- _Work task_:
Your copy should match the listing word for word, apart from the pictures, which are left out.

[[ Information provided open ]]

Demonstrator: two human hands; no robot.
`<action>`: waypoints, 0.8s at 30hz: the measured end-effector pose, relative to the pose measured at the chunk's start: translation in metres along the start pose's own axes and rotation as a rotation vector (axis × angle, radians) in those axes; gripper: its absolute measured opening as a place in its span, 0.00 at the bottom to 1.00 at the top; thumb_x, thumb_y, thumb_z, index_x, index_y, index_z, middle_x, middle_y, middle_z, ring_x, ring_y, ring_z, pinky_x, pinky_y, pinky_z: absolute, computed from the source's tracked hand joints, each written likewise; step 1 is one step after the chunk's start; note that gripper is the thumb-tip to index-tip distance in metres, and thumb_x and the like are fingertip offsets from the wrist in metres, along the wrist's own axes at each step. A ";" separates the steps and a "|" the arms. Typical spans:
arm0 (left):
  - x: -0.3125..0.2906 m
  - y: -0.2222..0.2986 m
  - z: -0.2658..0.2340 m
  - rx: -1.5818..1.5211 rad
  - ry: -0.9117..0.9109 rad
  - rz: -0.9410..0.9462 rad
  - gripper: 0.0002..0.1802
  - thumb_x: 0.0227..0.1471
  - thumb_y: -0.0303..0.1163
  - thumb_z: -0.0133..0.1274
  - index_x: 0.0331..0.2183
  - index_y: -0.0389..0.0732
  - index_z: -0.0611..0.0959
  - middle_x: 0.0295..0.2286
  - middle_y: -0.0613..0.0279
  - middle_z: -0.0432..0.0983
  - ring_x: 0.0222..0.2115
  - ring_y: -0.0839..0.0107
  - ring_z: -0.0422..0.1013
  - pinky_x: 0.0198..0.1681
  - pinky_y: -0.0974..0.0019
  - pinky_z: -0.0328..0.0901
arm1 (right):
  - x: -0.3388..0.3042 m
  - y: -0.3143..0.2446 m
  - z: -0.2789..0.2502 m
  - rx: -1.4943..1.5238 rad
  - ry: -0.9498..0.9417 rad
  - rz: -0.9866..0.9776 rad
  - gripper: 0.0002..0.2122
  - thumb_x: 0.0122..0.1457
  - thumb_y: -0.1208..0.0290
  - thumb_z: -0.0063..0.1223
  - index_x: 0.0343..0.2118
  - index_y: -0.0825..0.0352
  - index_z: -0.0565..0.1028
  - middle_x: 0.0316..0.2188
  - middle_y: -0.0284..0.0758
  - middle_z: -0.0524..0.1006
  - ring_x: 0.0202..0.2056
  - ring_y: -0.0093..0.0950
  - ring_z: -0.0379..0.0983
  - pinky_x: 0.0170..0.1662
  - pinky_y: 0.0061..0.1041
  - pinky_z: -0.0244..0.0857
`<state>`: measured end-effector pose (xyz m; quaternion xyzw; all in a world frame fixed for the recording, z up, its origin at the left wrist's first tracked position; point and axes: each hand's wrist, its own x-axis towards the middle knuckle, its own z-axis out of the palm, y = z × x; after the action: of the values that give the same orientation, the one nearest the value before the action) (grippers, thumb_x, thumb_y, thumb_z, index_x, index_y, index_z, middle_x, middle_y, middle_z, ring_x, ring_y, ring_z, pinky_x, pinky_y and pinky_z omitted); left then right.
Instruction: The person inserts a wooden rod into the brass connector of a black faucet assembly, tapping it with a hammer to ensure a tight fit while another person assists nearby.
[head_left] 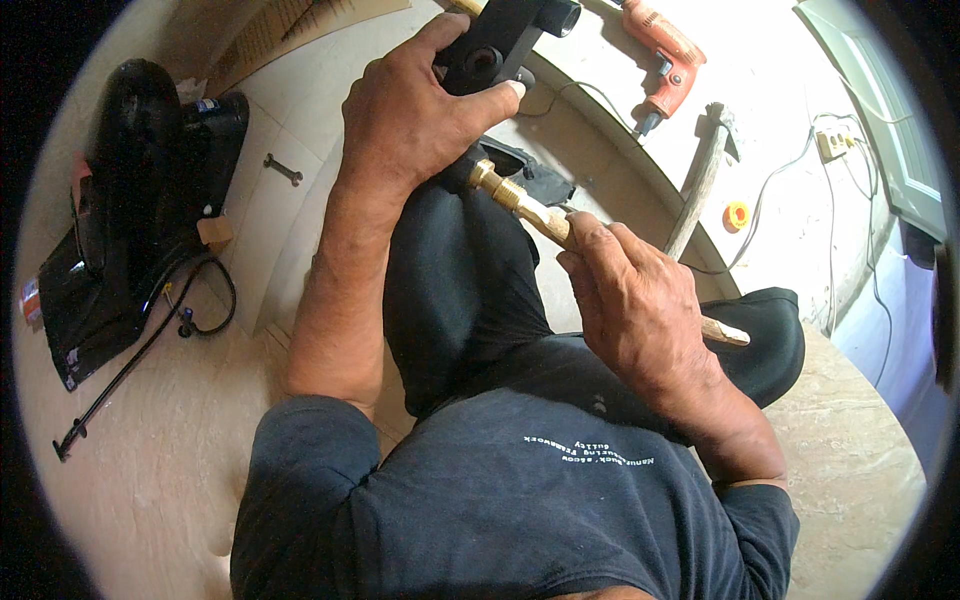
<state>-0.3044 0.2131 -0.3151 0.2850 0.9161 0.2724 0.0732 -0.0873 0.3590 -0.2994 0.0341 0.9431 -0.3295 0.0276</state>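
Observation:
My left hand (420,125), raised at the top centre, grips a black blocky fitting (500,45) with round ports. The thumb presses along its near side. In my right hand (640,300) is a wooden stick (545,217), with the fingers closed round its middle and its far tail (728,332) sticking out past the palm. At the stick's upper end sits a threaded brass fitting (497,187), just below my left wrist. The brass meets a dark piece there; I cannot tell whether they are joined.
A red power drill (668,60) and a wooden-handled hammer (700,180) lie on the right, near a yellow tape roll (737,216) and a socket box (832,142) with cables. On the left are a spanner (283,170), black boots (140,120) and a thin black hose (125,375).

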 end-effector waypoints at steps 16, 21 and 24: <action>0.007 0.004 0.015 0.079 0.024 -0.017 0.33 0.42 0.54 0.69 0.47 0.45 0.85 0.34 0.56 0.86 0.35 0.61 0.83 0.45 0.57 0.74 | 0.020 0.016 -0.019 0.555 -0.164 0.280 0.10 0.67 0.68 0.54 0.44 0.71 0.75 0.25 0.44 0.78 0.29 0.45 0.77 0.34 0.41 0.70; 0.022 0.015 0.020 0.027 0.098 -0.044 0.30 0.40 0.48 0.73 0.44 0.43 0.85 0.29 0.58 0.85 0.31 0.65 0.82 0.40 0.61 0.74 | 0.018 0.031 -0.026 -0.054 0.023 0.055 0.11 0.66 0.72 0.56 0.48 0.68 0.76 0.38 0.42 0.81 0.33 0.41 0.80 0.33 0.38 0.73; 0.042 0.013 0.017 -0.226 -0.004 0.018 0.25 0.46 0.40 0.72 0.44 0.37 0.84 0.30 0.65 0.84 0.31 0.77 0.79 0.37 0.70 0.73 | 0.019 0.037 -0.037 -0.061 0.142 -0.011 0.10 0.65 0.73 0.56 0.48 0.68 0.76 0.34 0.42 0.80 0.32 0.40 0.80 0.33 0.38 0.72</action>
<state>-0.3278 0.2537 -0.3211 0.2838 0.8768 0.3740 0.1042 -0.1040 0.4115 -0.2946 0.0515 0.9524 -0.2977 -0.0400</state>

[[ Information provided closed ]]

- _Answer_:
Demonstrator: two human hands; no robot.
`<action>`: waypoints, 0.8s at 30hz: the measured end-effector pose, relative to the pose measured at the chunk's start: translation in metres along the start pose's own axes and rotation as a rotation vector (axis × angle, radians) in those axes; gripper: its absolute measured opening as a place in its span, 0.00 at the bottom to 1.00 at the top; thumb_x, thumb_y, thumb_z, index_x, index_y, index_z, middle_x, middle_y, middle_z, ring_x, ring_y, ring_z, pinky_x, pinky_y, pinky_z: absolute, computed from the source's tracked hand joints, each written likewise; step 1 is one step after the chunk's start; note that gripper is the thumb-tip to index-tip distance in metres, and thumb_x and the like are fingertip offsets from the wrist in metres, along the wrist's own axes at each step. A ";" separates the steps and a "|" the arms. Typical spans:
arm0 (left):
  - x: -0.3125..0.2906 m
  - y: -0.2222..0.2986 m
  - z: -0.2658..0.2340 m
  - rx: -1.5818..1.5211 rad
  - ry: -0.9117..0.9109 rad
  - rz: -0.9410..0.9462 rad
  - gripper: 0.0002..0.1802
  - thumb_x: 0.0227..0.1471
  - thumb_y: -0.0303..0.1163
  - thumb_z: -0.0133..0.1274
  - index_x: 0.0331..0.2183
  - index_y: -0.0389..0.0732
  - index_z: -0.0611..0.0959
  - middle_x: 0.0295..0.2286
  - middle_y: -0.0613..0.0279
  - middle_z: -0.0432..0.0983
  - ring_x: 0.0222..0.2115
  - ring_y: -0.0839..0.0107
  - ring_z: -0.0422..0.1013
  - pinky_x: 0.0198..0.1681
  - pinky_y: -0.0974..0.0019
  - pinky_z: -0.0328..0.0901
arm1 (right):
  - x: -0.3388..0.3042 m
  - y: -0.3143..0.2446 m
  - z: -0.2789..0.2502 m
  - rx: -1.4943..1.5238 rad
  - ry: -0.9498..0.9417 rad
  - rz: -0.9866..0.9776 rad
  - gripper: 0.0002..0.2122
  - thumb_x: 0.0122..0.1457
  - thumb_y: -0.1208..0.0290
  - thumb_z: -0.0063..0.1223
  - index_x: 0.0343..0.2118
  - index_y: -0.0825..0.0352
  - index_z: -0.0565..0.1028
  - middle_x: 0.0316..0.2188
  - middle_y: -0.0284..0.0758
  - middle_z: -0.0524..0.1006
  - ring_x: 0.0202..0.2056
  - ring_y: -0.0093..0.0950
  - ring_z: -0.0379..0.0983
  - pinky_x: 0.0170..0.1662
  - pinky_y: 0.0061..0.1041
  - pinky_z: -0.0244..0.0857
`<state>`: measured end-effector pose (xyz m; quaternion xyzw; all in a world frame fixed for the recording, z up, its origin at the left wrist's first tracked position; point and axes: each hand's wrist, its own x-axis towards the middle knuckle, its own z-axis out of the palm, y = z × x; after the action: of the values that give the same orientation, the one nearest the value before the action) (grippers, thumb_x, thumb_y, thumb_z, index_x, index_y, index_z, middle_x, middle_y, middle_z, ring_x, ring_y, ring_z, pinky_x, pinky_y and pinky_z omitted); left then right.
Instruction: The person inserts a wooden rod into the brass connector of a black faucet assembly, tapping it with a hammer to ensure a tight fit while another person assists nearby.
[head_left] 
<state>-0.3044 0.2131 -0.3151 0.2850 0.9161 0.2724 0.0732 -0.0873 0.3590 -0.2994 0.0341 0.9431 -0.3295 0.0276</state>
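Observation:
My left hand (420,125), raised at the top centre, grips a black blocky fitting (500,45) with round ports. The thumb presses along its near side. In my right hand (640,300) is a wooden stick (545,217), with the fingers closed round its middle and its far tail (728,332) sticking out past the palm. At the stick's upper end sits a threaded brass fitting (497,187), just below my left wrist. The brass meets a dark piece there; I cannot tell whether they are joined.
A red power drill (668,60) and a wooden-handled hammer (700,180) lie on the right, near a yellow tape roll (737,216) and a socket box (832,142) with cables. On the left are a spanner (283,170), black boots (140,120) and a thin black hose (125,375).
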
 end-effector waypoints at steps 16, 21 and 24: <action>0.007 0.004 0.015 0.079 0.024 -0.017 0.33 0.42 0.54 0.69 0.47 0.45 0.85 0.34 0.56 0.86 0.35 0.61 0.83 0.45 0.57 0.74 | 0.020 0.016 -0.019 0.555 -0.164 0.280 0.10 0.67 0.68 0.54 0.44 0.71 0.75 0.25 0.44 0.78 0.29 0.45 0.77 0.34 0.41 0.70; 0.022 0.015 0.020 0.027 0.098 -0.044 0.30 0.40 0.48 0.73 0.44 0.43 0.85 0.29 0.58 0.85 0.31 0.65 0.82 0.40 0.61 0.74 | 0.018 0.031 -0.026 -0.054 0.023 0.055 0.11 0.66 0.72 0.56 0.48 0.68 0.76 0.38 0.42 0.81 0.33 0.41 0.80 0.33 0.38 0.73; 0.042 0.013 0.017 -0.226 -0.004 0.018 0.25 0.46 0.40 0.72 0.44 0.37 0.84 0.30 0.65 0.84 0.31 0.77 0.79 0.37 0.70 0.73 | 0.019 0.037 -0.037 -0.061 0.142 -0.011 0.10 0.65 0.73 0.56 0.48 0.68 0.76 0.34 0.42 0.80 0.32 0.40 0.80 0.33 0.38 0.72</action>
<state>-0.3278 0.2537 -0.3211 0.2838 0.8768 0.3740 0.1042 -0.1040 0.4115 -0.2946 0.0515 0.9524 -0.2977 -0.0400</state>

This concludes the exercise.